From that aspect it was a more than sensible decision to award the games to Qatar and Russia. Qatar is our main gas supplier and Russia our oil supplier, so both are very rich. I think that the UK politicians who accuse FIFA officials of corruption should be ashamed of themselves because they do not want to allow the officials to make up their minds freely.

We all promise something to somebody sometimes, as long as it is not an essential legal entitlement, just to change our minds later. The reaction of UK football fanatics is more than pathetic and they should all be ashamed of themselves. The sooner UK football fanatics realise that this country needs to work very hard to restore its former standing in the world the better.

In any case why would any smallish country, like the UK, that suffers an economic crises of gigantic proportion want to host 3 world sporting events?
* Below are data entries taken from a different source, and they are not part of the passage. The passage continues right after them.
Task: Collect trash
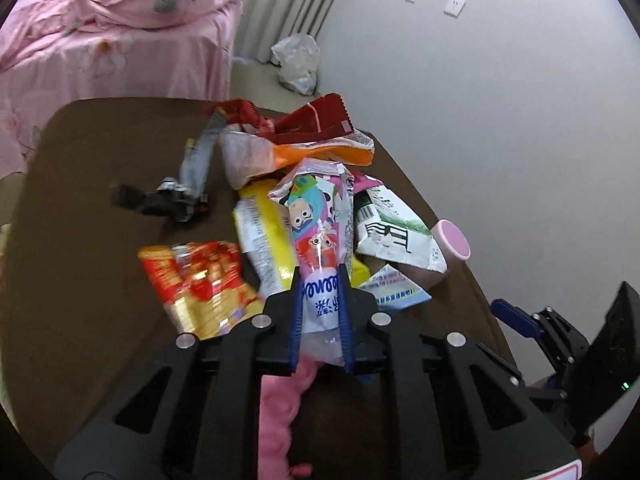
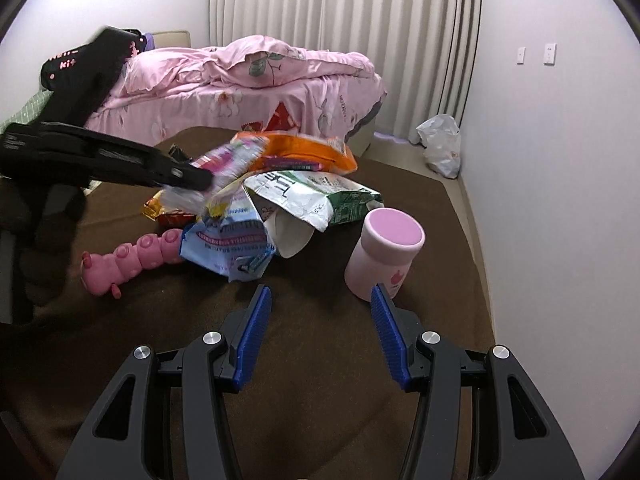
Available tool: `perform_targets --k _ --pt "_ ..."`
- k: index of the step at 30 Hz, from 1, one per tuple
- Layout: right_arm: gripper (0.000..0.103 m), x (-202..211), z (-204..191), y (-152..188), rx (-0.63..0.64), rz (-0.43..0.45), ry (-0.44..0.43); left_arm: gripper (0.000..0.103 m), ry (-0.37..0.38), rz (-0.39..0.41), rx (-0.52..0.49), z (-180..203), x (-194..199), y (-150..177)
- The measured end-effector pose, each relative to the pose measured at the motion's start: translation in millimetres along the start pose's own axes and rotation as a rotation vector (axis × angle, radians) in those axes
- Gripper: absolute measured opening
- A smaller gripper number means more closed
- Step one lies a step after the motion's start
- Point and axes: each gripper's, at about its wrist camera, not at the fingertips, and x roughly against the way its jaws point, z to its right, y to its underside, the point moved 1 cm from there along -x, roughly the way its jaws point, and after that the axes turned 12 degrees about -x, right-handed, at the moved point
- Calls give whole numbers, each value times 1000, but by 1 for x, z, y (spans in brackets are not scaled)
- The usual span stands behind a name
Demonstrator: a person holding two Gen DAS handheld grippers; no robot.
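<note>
From the left wrist view, the left gripper (image 1: 322,300) has its blue-padded jaws pinched on the clear end of a pink cartoon-printed plastic wrapper (image 1: 320,236), which sticks out forward over the heap. The rest of the litter lies on the brown blanket-covered table (image 1: 80,260): a crumpled red-and-gold foil snack bag (image 1: 196,284) to the left, a yellow packet (image 1: 262,240) beneath the wrapper, an orange bag (image 1: 320,154) and a dark red foil pouch (image 1: 316,120) behind, and a white-and-green printed bag (image 1: 394,236) to the right. A white plastic bag (image 1: 298,62) sits on the floor by the wall, well apart.

From the right wrist view, the right gripper (image 2: 320,320) hangs wide open and empty above bare blanket, just beside a pink cylindrical cup (image 2: 380,256). A pink caterpillar toy (image 2: 132,258) lies left of a pale blue torn packet (image 2: 230,244).

Judging by this, collecting has barely begun: one wrapper is gripped, nearly everything else waits
</note>
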Motion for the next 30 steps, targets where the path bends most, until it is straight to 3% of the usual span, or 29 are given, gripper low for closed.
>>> perform_targets --k 5,11,17,20,24,27,30 --pt "49 -5 -12 -2 3 -15 -30 14 -51 30 8 -15 43 19" --pt "49 -16 -27 -11 -44 -83 -96 14 -208 -16 -21 -41 70 48" --pt "49 -23 -43 -25 25 -29 -92 14 -206 -49 15 -60 72 70" --pt "49 -35 -51 -33 41 -58 -94 14 -210 -46 31 -64 74 80" --pt "49 -43 -67 -40 116 -40 -92 20 -211 -45 79 -72 74 86" --pt "49 -51 -63 -44 126 4 -75 23 -205 -45 119 -79 75 92" --pt "49 -62 -54 -45 95 -30 -118 26 -193 -35 148 -84 77 94"
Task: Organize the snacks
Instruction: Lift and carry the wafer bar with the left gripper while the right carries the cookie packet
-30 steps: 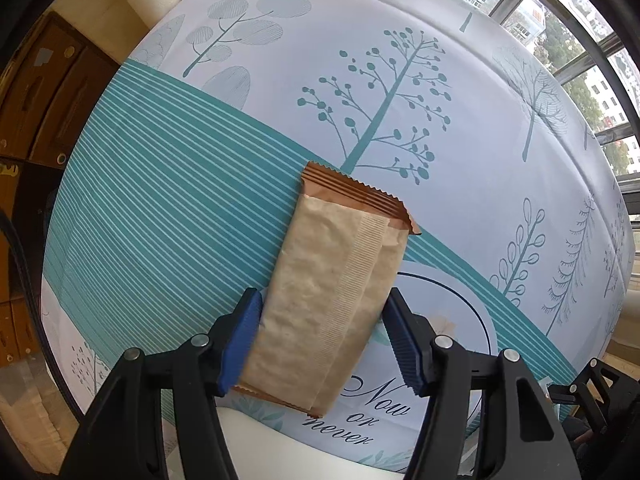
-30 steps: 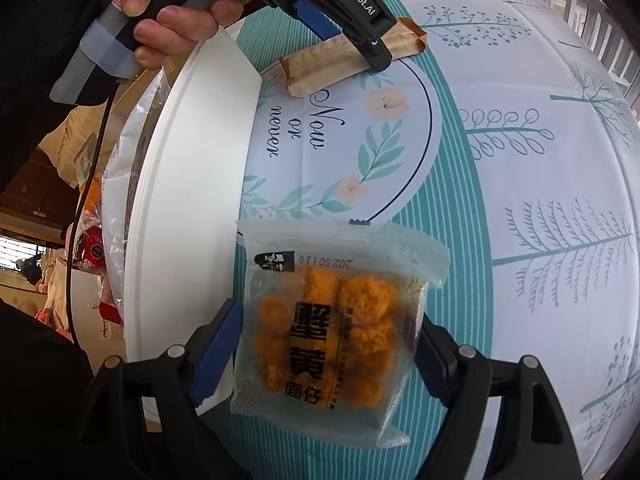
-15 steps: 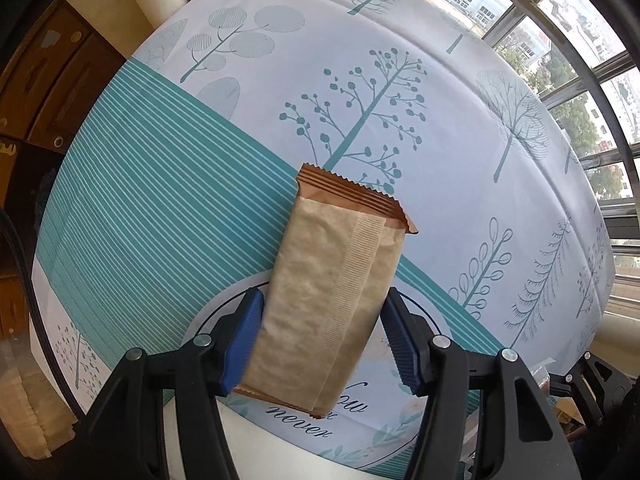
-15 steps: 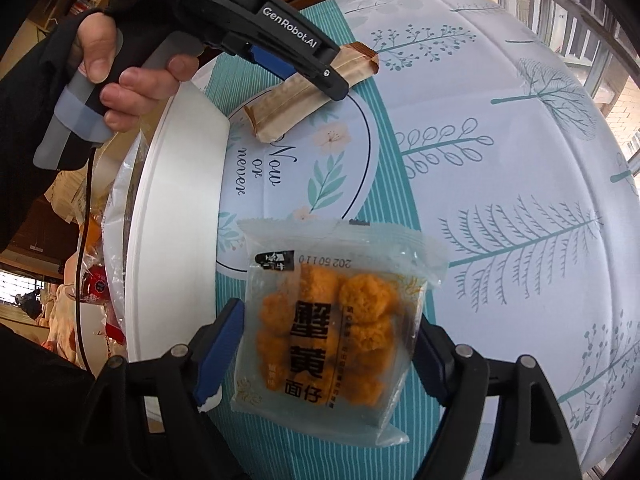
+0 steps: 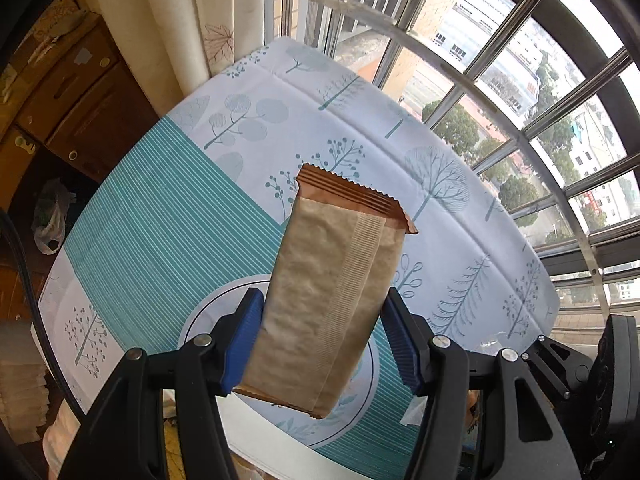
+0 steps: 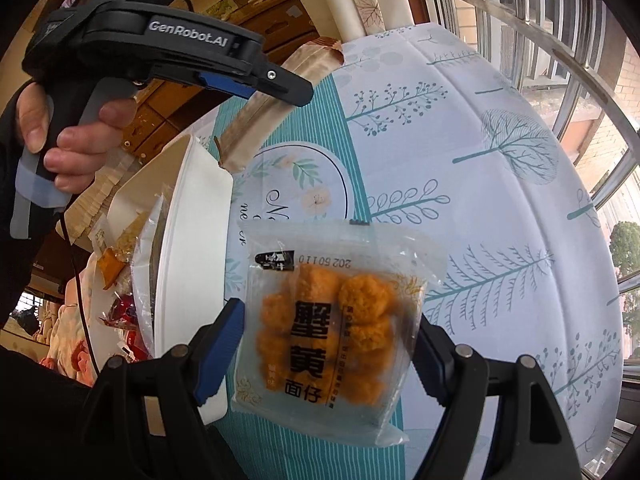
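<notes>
In the left wrist view my left gripper [image 5: 322, 334] is shut on a long tan paper-look snack bar [image 5: 332, 292] with a brown crimped end, held up above the table. From the right wrist view the left gripper [image 6: 276, 80] and the same bar [image 6: 264, 108] show at upper left, held by a hand [image 6: 76, 136]. My right gripper [image 6: 328, 352] is shut on a clear packet of orange snack pieces [image 6: 332, 332] with black characters, lifted over the tablecloth beside a white bin [image 6: 192, 248].
A tablecloth [image 5: 168, 240] with teal stripes and tree prints covers the table. The white bin at the left holds several wrapped snacks [image 6: 120, 264]. Window bars [image 5: 520, 92] stand behind the table; a curtain [image 5: 200, 12] and wooden cabinet [image 5: 72, 108] stand at its far left.
Both grippers have risen with their snacks, so the table looks farther away and the window has come into view. The left gripper tilted more steeply downward. Neither grip changed.
</notes>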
The Sun in football flag controversy

On a lighter note, it is hilariously funny, that the Sun newspaper has supplied in today’s paper to all English reader an English flag to celebrate the football world cup, which we all appreciate. But and now you won’t be able to stop laughing, in Scotland they put in a Scottish flag.

As we all know Scotland doesn’t play in the World cup. I have heard from a very angry Sun reader in Scotland, that they have complained to the paper in the hope that the Sun will be sending them an English flag, so that English fans in Scotland can show that English flag. Dont’ know how popular they are gong to be though, lol.

Watch the footie?

Every mother, wife or daughter either looks forward or dreads the world cup time, even the ordinary weekend.

On one hand its good to get the blokes out of the house on the other, one might miss them, depends on the relationship really.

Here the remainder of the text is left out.